Pedestrian skywalk opens today at BWI

Span connecting terminal to garage is latest upgrade in $1.8 billion expansion

2nd skywalk at BWI opens as expansion continues

May 28, 2004|By Meredith Cohn | Meredith Cohn,SUN STAFF

A new covered skywalk connecting Baltimore-Washington International Airport's main terminal to the hourly parking garage opens today - just in time for the Memorial Day holiday.

The skywalk, the second climate-controlled span over the arrival and departure road lanes, has moving sidewalks and a view of much of the continuing, $1.8 billion expansion program at the airport. BWI is adding more lanes for traffic, an upgraded terminal, more parking and a new concourse for Southwest Airlines, the airport's main carrier.

"This new skywalk will provide our customers with a quick, convenient and safe way of moving from the hourly garage to the terminal," said Paul J. Wiedefeld, executive director of the Maryland Aviation Administration, which oversees the airport. "At BWI, we are dedicating the critical resources to manage the current and projected growth of the airport. The skywalk is the next step in the improvement of BWI for the traveling public."

Much of the construction work is still under way, while some projects, such as the additional parking, are mostly completed. The Southwest concourse, with its own skywalk to the garage, is scheduled for completion next year. Roadwork is expected to wrap up by the end of 2006.

About a dozen workers for Whiting-Turner Contracting Co., the airport's general contractor, and its subcontractors cleaned the newest skywalk and stairs to the main terminal yesterday.

Airport officials are hoping the improved access to the hourly garage will prompt more people picking up travelers to use the garage - which is free for the first hour - rather than looping around the airport or blocking traffic by sitting in front of the terminal in their cars.
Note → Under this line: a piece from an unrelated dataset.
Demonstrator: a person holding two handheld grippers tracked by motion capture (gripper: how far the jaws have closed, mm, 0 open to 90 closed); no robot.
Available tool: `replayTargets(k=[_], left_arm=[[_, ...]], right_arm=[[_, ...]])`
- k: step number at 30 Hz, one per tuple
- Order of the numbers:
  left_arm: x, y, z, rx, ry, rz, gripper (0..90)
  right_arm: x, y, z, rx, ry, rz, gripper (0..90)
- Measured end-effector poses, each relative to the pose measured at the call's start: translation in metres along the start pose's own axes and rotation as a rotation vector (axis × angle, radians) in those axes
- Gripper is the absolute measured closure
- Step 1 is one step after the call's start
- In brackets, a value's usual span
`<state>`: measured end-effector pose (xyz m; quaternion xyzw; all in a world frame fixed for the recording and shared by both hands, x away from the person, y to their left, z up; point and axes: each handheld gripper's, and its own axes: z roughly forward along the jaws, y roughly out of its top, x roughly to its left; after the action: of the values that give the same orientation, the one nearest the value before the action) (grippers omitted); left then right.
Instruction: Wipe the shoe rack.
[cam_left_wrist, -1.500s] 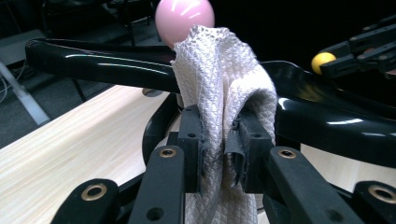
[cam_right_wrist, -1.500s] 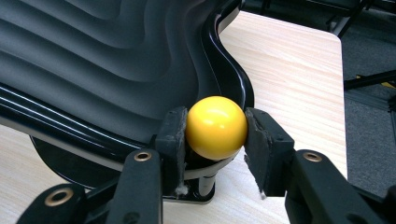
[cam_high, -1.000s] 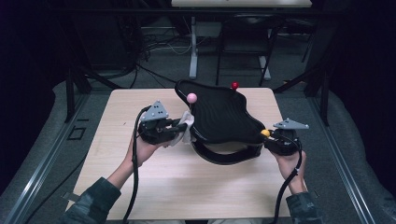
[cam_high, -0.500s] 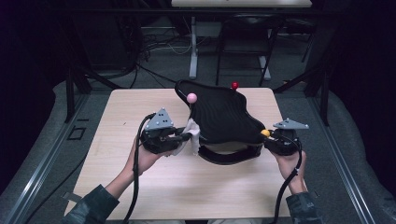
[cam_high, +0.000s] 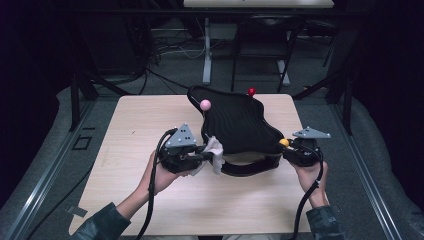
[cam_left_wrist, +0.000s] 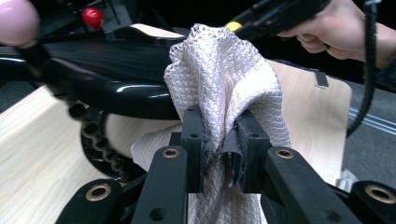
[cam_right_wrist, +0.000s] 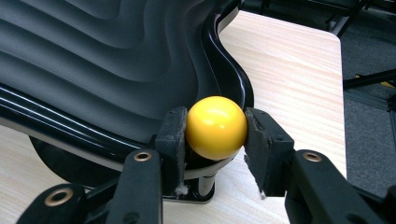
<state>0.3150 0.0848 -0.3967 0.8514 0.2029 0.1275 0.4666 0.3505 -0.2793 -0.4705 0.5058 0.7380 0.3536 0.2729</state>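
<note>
Left tool shifted; cloth waffle-textured.

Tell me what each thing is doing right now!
Left gripper: shut on the white cloth.
White cloth: bunched up, pinched, beside the tray's rim.
Right gripper: shut on the yellow ball.
Yellow ball: clamped at the tray's edge.
Black wavy tray: on the table, tilted.

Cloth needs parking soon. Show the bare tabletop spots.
Free: the table left of the black tray, and the near strip between both forearms. Crowded: where the left gripper presses the cloth to the tray.
</note>
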Motion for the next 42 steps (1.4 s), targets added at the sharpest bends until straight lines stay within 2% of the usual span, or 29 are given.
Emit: replayTargets(k=[4,7,18,23,29,42], left_arm=[[-0.002,0.0,0.0,-0.002,0.002,0.006,76.6],[0.002,-0.001,-0.003,-0.012,0.025,0.001,76.7],[0.028,-0.003,-0.008,-0.024,0.094,-0.049,76.5],[0.042,-0.002,-0.009,-0.018,0.139,-0.066,76.5],[0.059,-0.002,-0.002,-0.003,0.17,-0.09,76.5],[0.086,0.002,0.023,0.003,0.193,-0.14,76.4]], right_arm=[[0.0,0.0,0.0,-0.003,0.0,0.002,59.8],[0.0,0.0,0.0,-0.002,0.002,0.001,59.8],[0.0,0.0,0.0,-0.002,0.003,-0.001,59.8],[0.0,0.0,0.0,-0.002,0.003,-0.003,59.8],[0.0,0.0,0.0,-0.001,0.005,-0.004,59.8],[0.0,0.0,0.0,-0.004,0.004,-0.003,59.8]])
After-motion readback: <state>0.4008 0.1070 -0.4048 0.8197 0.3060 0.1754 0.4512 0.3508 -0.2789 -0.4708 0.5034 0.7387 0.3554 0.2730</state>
Looking at the skywalk and road construction just beyond was Linda Greene, executive director of the BWI Business Partnership Inc., an economic and transportation management association.
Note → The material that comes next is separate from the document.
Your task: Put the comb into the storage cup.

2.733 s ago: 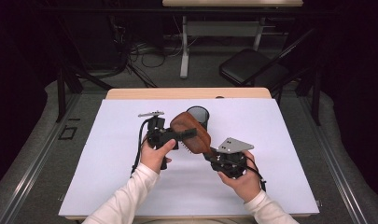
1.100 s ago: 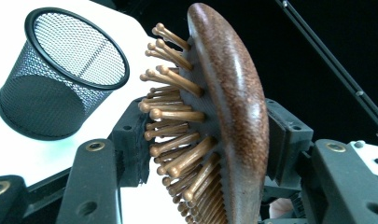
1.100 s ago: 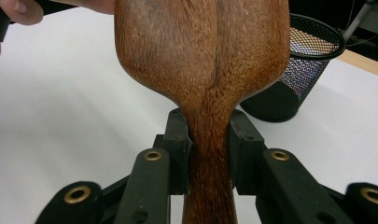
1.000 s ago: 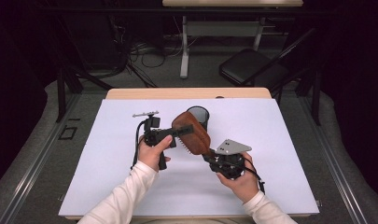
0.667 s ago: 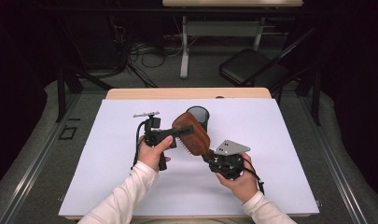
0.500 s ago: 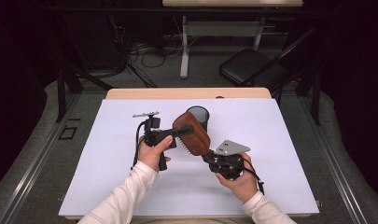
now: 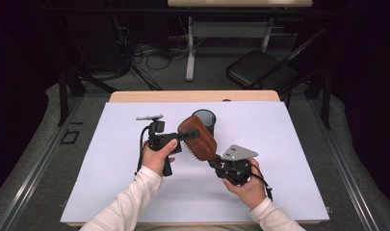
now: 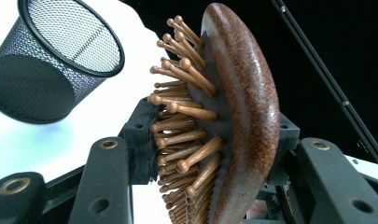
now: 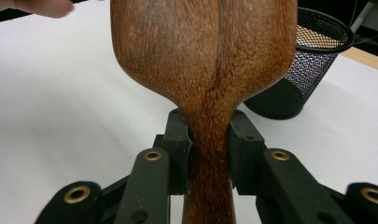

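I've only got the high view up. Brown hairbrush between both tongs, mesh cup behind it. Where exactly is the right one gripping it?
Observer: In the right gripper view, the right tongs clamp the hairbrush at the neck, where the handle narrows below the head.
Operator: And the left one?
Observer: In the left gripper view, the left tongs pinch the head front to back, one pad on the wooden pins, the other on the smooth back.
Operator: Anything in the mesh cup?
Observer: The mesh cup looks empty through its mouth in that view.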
"You can see all the work done on the roads, and what we're going through now is really going to be beneficial in the future," she said.

In the 1980s, she noted, no more than 3 million or 4 million passengers a year traveled through BWI; last year, the number of travelers was nearly 20 million.

The skywalk will come on line today, when about 70,000 travelers are expected to pass through the airport. BWI generally averages about 50,000 to 55,000 travelers a day.

For May, the airport expects 1.9 million passengers, which would be a 9 percent increase over May 2003, according to Jonathan Dean, an airport spokesman.

Memorial Day is a heavily traveled holiday, with 443,000 travelers forecast for a seven-day period. During November last year, an estimated 640,000-plus travelers moved though BWI over an 11-day travel period that began the Friday before Thanksgiving and ended the Monday after. That was an 8 percent increase over the previous year.

Over a 12-day travel period around the Christmas and New Years holidays, BWI estimated it handled nearly 711,000 passengers, up almost 10 percent from the year before.